Para o psicanalista alemão, o laço libidinal mantido para com o líder seria, aparentemente,o mais forte, pois, em muitos casos, a simples notícia da morte do líder, ou então o surgimento de suspeitas acerca da legitimidade de seu poder, seria o suficiente para a dissolução do grupo - tal como ocorre com a comunidade de Ralph, após os questionamentos feitos por Jack. 

A morte de Simon, ainda sob o olhar da psicanálise, pode ser encarada, se tomamos o "ponto de partida" de Freud em seu "Psicologia das Massas e a Análise do Eu", como um típico momento da mente grupal, em que suas emoções são maximizadas em detrimento da atividade intelectual (FREUD; 2013; p79). Por este motivo, todos os membros da "tribo" de Jack não hesitaram em assassinar o ser até então desconhecido. A menor possibilidade de se tratar do monstro, ou seja, de uma ameaça, os motivaram a agir automática e violentada. 

Ao analisarmos o enredo do filme, podemos também criar uma relação entre o personagem Jack e os pressupostos lançados pelo pensador Nicolau Maquiavel; uma vez que o garoto demonstra possuir virtú. Quando questiona a liderança de Ralph, Jack assume para si a responsabilidade por um novo grupo, e, partindo de uma posição de igualdade para com os demais garotos, assume a liderança com "forças próprias", ato este que garantiria, segundo o filósofo florentino, a aprovação popular e, por conseguinte, um bom governo (MEGALE;1993). 

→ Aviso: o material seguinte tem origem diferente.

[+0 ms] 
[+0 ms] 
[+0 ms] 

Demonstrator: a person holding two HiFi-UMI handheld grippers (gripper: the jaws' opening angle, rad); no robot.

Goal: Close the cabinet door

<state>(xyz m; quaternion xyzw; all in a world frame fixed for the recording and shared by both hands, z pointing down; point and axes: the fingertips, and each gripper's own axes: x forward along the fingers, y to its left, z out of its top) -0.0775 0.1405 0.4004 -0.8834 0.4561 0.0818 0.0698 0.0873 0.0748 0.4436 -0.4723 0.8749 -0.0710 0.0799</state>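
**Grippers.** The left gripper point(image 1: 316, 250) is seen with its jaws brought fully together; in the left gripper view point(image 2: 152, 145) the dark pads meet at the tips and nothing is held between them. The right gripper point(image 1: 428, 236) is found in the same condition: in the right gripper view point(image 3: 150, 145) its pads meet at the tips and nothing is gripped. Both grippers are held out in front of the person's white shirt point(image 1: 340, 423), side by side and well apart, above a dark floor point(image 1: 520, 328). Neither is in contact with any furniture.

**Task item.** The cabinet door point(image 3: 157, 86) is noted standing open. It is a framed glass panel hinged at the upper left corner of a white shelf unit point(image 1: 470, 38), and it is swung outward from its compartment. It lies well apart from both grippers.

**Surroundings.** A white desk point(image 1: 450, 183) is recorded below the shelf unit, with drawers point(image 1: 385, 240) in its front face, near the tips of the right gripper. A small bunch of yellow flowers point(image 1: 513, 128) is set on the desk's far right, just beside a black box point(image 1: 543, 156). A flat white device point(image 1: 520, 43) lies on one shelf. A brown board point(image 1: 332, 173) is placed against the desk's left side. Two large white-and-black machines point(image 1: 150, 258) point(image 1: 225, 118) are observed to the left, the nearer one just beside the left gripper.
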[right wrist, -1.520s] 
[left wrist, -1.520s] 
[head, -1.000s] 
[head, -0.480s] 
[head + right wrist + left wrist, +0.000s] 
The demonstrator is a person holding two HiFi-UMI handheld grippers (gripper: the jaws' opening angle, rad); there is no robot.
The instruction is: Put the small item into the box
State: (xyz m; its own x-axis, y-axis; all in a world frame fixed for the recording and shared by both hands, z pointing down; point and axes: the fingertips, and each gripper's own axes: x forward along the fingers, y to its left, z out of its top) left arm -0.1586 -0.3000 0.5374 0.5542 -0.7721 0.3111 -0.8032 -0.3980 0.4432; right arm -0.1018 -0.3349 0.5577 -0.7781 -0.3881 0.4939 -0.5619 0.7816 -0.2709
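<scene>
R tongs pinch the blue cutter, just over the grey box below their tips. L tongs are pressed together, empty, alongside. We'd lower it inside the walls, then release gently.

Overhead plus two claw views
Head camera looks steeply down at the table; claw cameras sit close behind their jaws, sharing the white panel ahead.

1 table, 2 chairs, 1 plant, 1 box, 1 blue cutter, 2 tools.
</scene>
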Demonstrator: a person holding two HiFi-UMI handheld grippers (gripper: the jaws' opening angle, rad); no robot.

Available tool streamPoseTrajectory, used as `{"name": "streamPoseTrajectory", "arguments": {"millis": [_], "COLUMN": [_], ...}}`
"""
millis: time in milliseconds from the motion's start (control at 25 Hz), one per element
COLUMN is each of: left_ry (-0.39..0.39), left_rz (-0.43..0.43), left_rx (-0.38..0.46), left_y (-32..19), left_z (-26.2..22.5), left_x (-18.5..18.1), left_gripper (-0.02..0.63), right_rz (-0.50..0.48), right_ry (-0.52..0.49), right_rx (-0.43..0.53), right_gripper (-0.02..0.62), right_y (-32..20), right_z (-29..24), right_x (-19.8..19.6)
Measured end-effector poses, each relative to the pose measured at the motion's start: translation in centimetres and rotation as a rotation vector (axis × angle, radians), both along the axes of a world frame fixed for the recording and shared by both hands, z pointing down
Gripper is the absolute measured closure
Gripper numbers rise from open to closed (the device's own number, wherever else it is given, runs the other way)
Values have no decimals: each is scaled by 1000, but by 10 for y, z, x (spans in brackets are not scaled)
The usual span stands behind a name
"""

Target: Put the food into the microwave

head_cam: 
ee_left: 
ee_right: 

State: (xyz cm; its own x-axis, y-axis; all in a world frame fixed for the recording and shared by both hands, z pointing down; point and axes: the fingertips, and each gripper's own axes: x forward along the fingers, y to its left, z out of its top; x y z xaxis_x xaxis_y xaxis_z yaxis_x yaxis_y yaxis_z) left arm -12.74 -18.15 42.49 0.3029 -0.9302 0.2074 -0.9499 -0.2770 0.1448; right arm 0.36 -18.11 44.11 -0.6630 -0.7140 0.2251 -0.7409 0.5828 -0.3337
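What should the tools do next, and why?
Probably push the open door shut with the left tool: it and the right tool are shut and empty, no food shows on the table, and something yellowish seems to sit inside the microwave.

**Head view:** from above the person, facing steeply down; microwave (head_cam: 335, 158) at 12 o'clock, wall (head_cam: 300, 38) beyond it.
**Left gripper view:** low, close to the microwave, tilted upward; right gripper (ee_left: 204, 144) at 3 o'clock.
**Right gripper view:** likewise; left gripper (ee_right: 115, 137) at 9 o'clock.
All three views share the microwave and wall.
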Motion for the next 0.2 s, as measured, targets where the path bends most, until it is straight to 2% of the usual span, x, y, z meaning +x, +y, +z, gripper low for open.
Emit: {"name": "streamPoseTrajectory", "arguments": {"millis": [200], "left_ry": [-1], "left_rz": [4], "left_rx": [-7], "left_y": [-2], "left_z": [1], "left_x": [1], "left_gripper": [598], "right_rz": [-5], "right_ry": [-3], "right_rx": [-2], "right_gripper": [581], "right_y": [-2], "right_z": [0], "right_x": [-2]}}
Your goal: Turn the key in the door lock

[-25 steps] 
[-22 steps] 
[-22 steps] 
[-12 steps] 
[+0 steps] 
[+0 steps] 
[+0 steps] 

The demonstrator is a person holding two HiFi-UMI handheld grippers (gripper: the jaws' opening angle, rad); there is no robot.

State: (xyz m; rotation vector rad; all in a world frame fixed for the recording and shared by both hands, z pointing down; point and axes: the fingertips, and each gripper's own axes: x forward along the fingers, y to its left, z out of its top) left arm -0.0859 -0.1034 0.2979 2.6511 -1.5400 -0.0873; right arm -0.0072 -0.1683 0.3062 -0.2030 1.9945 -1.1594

A perseguição de Ralph comandada por Jack pode, por fim, também ser considerado um ato tipicamente maquiaveliano, pois, como nos indica o autor em "O Príncipe", uma vez possuído um território, o conquistador deve "extinguir a linhagem do príncipe" que o denominava anteriormente (MAQUIAVEL; 2010;p.50).

Contudo, podemos concluir que a sociedade antiutópica criada por Wiliam Golding nos auxilia a refletir questões importantes, como uma possível natureza humana, o mal inerente ao homem e o comportamento dos indivíduos em grupo. 

Referências bibliográficas

ENRIQUEZ, E. Da horda ao estado: psicanálise do vinculo social. Rio de Janeiro, Jorge Zahar Ed. 1990.

FREUD, S. Psicologia das massas e análise do eu. Porto Alegre. L&PM, 2013.

MAQUIAVEL, N. O príncipe. São Paulo, Penguin Classics Companhia das Letras. 2010.

MEGALE, Jenuário. O príncipe de Maquiavel: Roteiro de Leitura. São Paulo. Ática, 1993.